Fortunately, McKenzie’s golf game never left him and he started to get good results almost immediately. During his most recent visit it was encouraging to see how much improvement there was in his body and posture. Most of his other problems have been rectified, e.g. scoliosis.
 
He was no longer a patient seeking rehab but a successful player with a proactive program of performance enhancement. Although McKenzie has great motor pattern control and the reverse spine is fully under control, he’s also been virtually pain-free for a couple of years.
 
He monitors the way he practises, eliminating the repetitious golf, for instance long putting sessions that could trigger the back pain because the body is hunched over in a fixed position. Often he’ll hit balls for 10-15 minutes to warm up and then spend time playing the course.
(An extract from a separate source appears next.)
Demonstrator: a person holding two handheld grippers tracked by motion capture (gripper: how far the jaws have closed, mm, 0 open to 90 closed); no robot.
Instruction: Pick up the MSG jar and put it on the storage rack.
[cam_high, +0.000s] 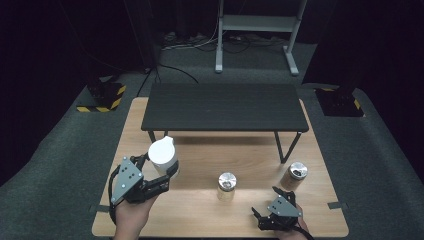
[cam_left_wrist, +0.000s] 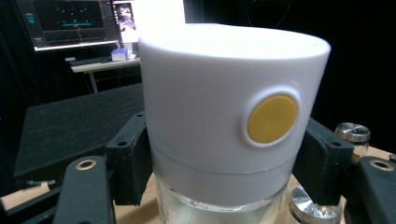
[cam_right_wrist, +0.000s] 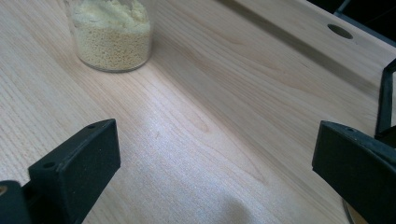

He uses ‘circuit breakers’ – physical exercises to keep the mind and body fresh. He also tends to have more days off.
 
McKenzie will play a full schedule this year in Korea, about 15 events from April to early November. With a high profile plus a five-year exemption (courtesy of the Korean PGA victory), McKenzie’s committed to playing there for at least two years.
However, McKenzie’s ordeal begs the question: could he have avoided such a major injury?
 
He says probably not, even though he’d been exposed to golf-specific fitness through the national programs and the knowledge that “golf is a wear and tear sport”. Elite amateurs have other priorities. Basically, he had felt that you’re wasting time with fitness work when you’ve never had anything wrong with your body.
 
“You’re focusing more on ball flight, scores and results,” McKenzie says now. “You’re young and you just want to practise. Everyone tells you about that stuff [golf-specific exercises]. And you’ve got nobody to blame but yourself because you have all the avenues of advice. But I don’t know anyone who’s ever done a back exercise who hasn’t had a back problem.”